What the exercise asks:
Leaving out the pictures, copy each record below exactly.
(Data supplied Opens)
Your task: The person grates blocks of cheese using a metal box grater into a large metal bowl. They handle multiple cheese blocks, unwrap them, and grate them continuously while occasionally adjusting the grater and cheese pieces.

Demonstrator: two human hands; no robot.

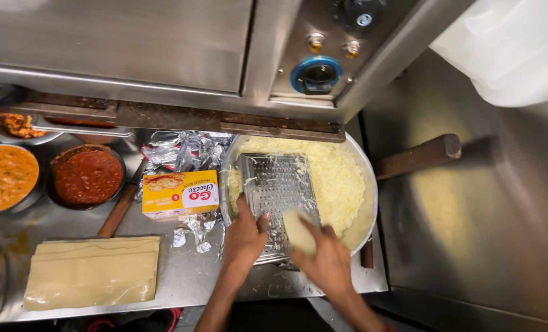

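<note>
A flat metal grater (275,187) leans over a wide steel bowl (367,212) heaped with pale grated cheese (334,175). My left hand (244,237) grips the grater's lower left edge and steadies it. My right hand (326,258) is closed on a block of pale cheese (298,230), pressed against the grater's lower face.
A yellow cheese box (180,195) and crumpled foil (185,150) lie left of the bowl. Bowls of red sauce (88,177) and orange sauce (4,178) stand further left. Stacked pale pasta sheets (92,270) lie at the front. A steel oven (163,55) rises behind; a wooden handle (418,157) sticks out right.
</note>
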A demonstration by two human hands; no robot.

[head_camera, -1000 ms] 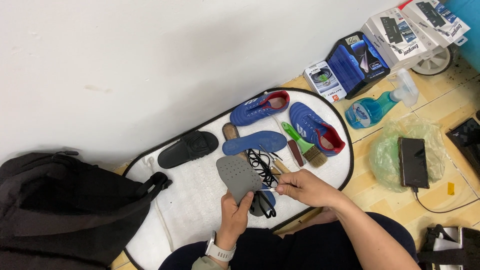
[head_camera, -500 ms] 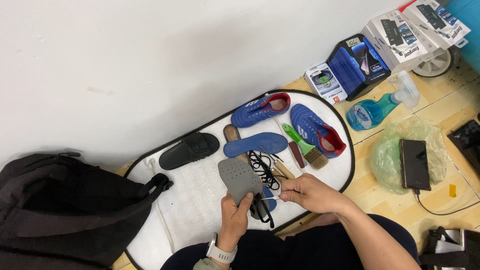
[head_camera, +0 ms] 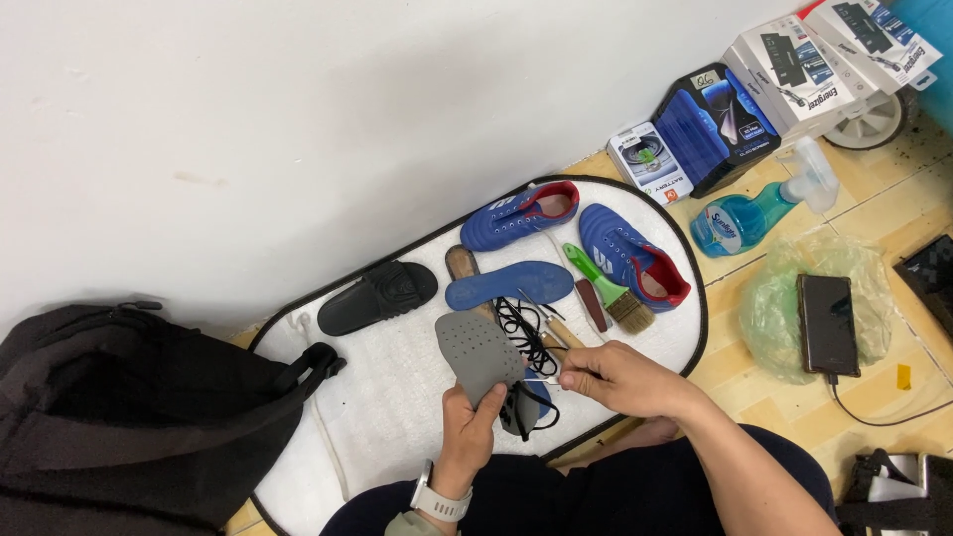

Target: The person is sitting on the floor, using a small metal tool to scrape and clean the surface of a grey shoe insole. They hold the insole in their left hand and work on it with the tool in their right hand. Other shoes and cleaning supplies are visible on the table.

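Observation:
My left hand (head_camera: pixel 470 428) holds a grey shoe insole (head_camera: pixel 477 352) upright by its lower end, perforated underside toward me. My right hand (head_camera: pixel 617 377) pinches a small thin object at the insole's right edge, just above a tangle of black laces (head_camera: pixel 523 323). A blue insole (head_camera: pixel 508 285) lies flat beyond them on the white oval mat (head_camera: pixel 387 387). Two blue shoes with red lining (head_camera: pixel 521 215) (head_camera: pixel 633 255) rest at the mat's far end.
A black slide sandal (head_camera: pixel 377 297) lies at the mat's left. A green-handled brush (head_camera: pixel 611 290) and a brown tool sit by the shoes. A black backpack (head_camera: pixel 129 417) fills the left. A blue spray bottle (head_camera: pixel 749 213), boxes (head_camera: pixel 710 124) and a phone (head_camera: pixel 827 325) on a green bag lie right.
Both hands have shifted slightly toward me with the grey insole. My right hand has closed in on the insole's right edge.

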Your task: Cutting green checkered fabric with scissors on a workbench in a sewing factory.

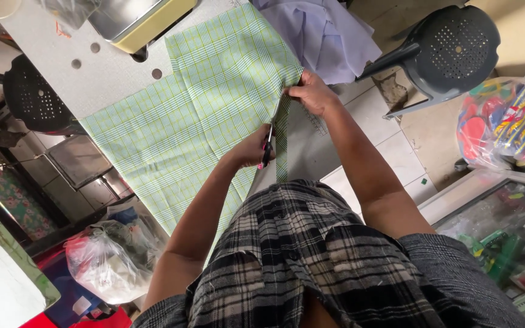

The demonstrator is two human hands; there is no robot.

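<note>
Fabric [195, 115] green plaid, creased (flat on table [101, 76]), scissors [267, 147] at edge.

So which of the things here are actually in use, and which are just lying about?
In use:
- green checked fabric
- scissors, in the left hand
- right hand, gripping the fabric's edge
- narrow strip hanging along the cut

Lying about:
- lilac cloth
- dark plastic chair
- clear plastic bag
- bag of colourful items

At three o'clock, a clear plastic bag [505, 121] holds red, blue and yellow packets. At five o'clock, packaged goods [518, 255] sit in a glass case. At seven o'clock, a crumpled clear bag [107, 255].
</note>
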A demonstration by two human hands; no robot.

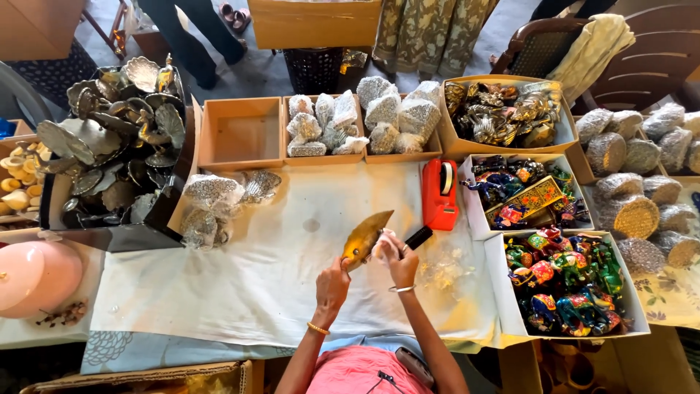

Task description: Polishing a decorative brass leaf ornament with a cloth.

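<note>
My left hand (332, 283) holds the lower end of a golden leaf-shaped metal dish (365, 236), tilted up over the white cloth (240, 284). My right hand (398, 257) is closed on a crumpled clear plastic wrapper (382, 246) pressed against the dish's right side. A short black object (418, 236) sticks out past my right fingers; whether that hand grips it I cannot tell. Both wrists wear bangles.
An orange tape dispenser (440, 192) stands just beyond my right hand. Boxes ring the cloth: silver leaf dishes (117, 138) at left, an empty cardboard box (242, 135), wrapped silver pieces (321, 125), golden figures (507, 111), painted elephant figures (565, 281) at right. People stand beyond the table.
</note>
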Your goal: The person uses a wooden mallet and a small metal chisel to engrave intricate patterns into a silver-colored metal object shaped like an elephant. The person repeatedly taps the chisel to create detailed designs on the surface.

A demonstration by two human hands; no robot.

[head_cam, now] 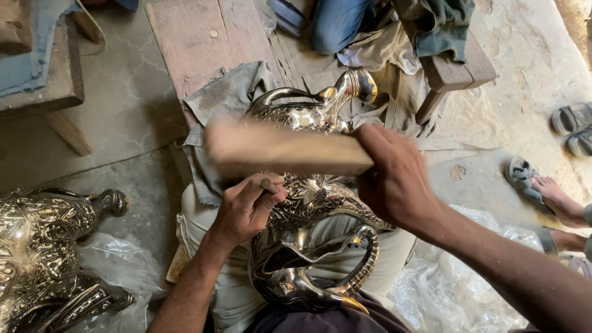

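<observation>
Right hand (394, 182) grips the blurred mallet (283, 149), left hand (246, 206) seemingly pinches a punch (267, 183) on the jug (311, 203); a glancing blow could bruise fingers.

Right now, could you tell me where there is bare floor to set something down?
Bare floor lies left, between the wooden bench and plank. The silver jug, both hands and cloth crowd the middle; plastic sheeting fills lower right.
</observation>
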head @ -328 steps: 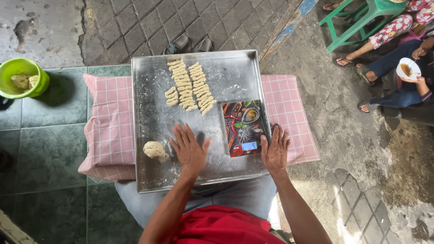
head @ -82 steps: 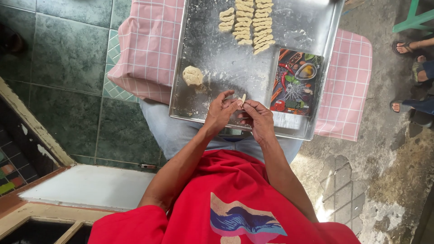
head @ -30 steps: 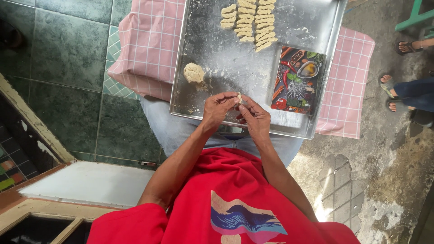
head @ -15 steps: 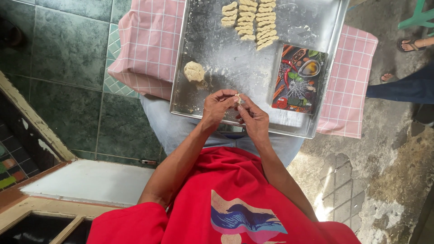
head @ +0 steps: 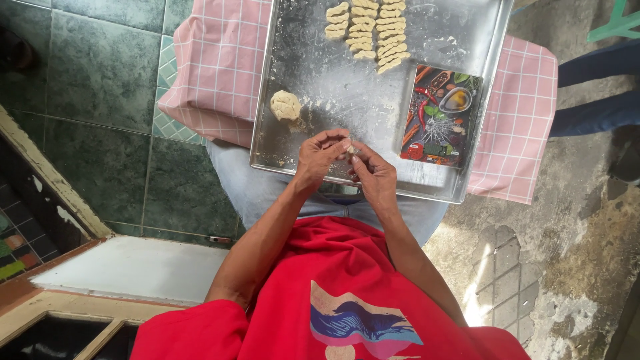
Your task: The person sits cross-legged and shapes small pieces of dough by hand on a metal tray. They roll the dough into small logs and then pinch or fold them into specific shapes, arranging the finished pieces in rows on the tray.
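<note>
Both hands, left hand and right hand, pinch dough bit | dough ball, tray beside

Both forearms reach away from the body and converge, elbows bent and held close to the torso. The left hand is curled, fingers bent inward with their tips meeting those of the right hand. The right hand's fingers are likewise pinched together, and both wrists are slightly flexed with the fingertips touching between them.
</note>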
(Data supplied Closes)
Answer area:
Your task: The person grates blocks of cheese using a metal box grater into a large metal bowl. They handle multiple cheese blocks, unwrap them, and grate them continuously while occasionally adjusting the grater and cheese pieces.

Demonstrator: two human hands; no robot.


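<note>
A flat metal grater (275,187) leans over a wide steel bowl (367,212) heaped with pale grated cheese (334,175). My left hand (244,237) grips the grater's lower left edge and steadies it. My right hand (326,258) is closed on a block of pale cheese (298,230), pressed against the grater's lower face.
A yellow cheese box (180,195) and crumpled foil (185,150) lie left of the bowl. Bowls of red sauce (88,177) and orange sauce (4,178) stand further left. Stacked pale pasta sheets (92,270) lie at the front. A steel oven (163,55) rises behind; a wooden handle (418,157) sticks out right.
</note>
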A demonstration by two human hands; no robot.

[head_camera, -1000 ms] 
[head_camera, -500 ms] 
[head_camera, +0 ms] 

Target: The person is sitting on the floor, using a small metal tool to scrape and clean the surface of a grey shoe insole. They hold the insole in their left hand and work on it with the tool in their right hand. Other shoes and cleaning supplies are visible on the table.

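Observation:
My left hand (head_camera: pixel 470 428) holds a grey shoe insole (head_camera: pixel 477 352) upright by its lower end, perforated underside toward me. My right hand (head_camera: pixel 617 377) pinches a small thin object at the insole's right edge, just above a tangle of black laces (head_camera: pixel 523 323). A blue insole (head_camera: pixel 508 285) lies flat beyond them on the white oval mat (head_camera: pixel 387 387). Two blue shoes with red lining (head_camera: pixel 521 215) (head_camera: pixel 633 255) rest at the mat's far end.
A black slide sandal (head_camera: pixel 377 297) lies at the mat's left. A green-handled brush (head_camera: pixel 611 290) and a brown tool sit by the shoes. A black backpack (head_camera: pixel 129 417) fills the left. A blue spray bottle (head_camera: pixel 749 213), boxes (head_camera: pixel 710 124) and a phone (head_camera: pixel 827 325) on a green bag lie right.
Both hands have shifted slightly toward me with the grey insole. My right hand has closed in on the insole's right edge.
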
Your task: Cutting green checkered fabric with scissors on a workbench in a sewing factory.


The demonstrator is two human hands; there is no robot.

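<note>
Fabric [195, 115] green plaid, creased (flat on table [101, 76]), scissors [267, 147] at edge.

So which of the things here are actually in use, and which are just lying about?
In use:
- green checked fabric
- scissors, in the left hand
- right hand, gripping the fabric's edge
- narrow strip hanging along the cut

Lying about:
- lilac cloth
- dark plastic chair
- clear plastic bag
- bag of colourful items

At three o'clock, a clear plastic bag [505, 121] holds red, blue and yellow packets. At five o'clock, packaged goods [518, 255] sit in a glass case. At seven o'clock, a crumpled clear bag [107, 255].
</note>
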A demonstration by two human hands; no robot.


Task description: Polishing a decorative brass leaf ornament with a cloth.

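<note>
My left hand (332, 283) holds the lower end of a golden leaf-shaped metal dish (365, 236), tilted up over the white cloth (240, 284). My right hand (398, 257) is closed on a crumpled clear plastic wrapper (382, 246) pressed against the dish's right side. A short black object (418, 236) sticks out past my right fingers; whether that hand grips it I cannot tell. Both wrists wear bangles.
An orange tape dispenser (440, 192) stands just beyond my right hand. Boxes ring the cloth: silver leaf dishes (117, 138) at left, an empty cardboard box (242, 135), wrapped silver pieces (321, 125), golden figures (507, 111), painted elephant figures (565, 281) at right. People stand beyond the table.
</note>
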Your goal: The person uses a wooden mallet and a small metal chisel to engrave intricate patterns into a silver-colored metal object shaped like an elephant. The person repeatedly taps the chisel to create detailed designs on the surface.

A demonstration by two human hands; no robot.

[head_cam, now] 

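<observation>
Right hand (394, 182) grips the blurred mallet (283, 149), left hand (246, 206) seemingly pinches a punch (267, 183) on the jug (311, 203); a glancing blow could bruise fingers.

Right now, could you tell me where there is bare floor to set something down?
Bare floor lies left, between the wooden bench and plank. The silver jug, both hands and cloth crowd the middle; plastic sheeting fills lower right.
</observation>
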head @ -328 steps: 
head @ -82 steps: 
head @ -30 steps: 
head @ -15 steps: 
head @ +0 steps: 
Your task: The person sits cross-legged and shapes small pieces of dough by hand on a metal tray. They roll the dough into small logs and then pinch or fold them into specific shapes, arranging the finished pieces in rows on the tray.
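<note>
Both hands, left hand and right hand, pinch dough bit | dough ball, tray beside

Both forearms reach away from the body and converge, elbows bent and held close to the torso. The left hand is curled, fingers bent inward with their tips meeting those of the right hand. The right hand's fingers are likewise pinched together, and both wrists are slightly flexed with the fingertips touching between them.
</note>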

That wraps up the answer.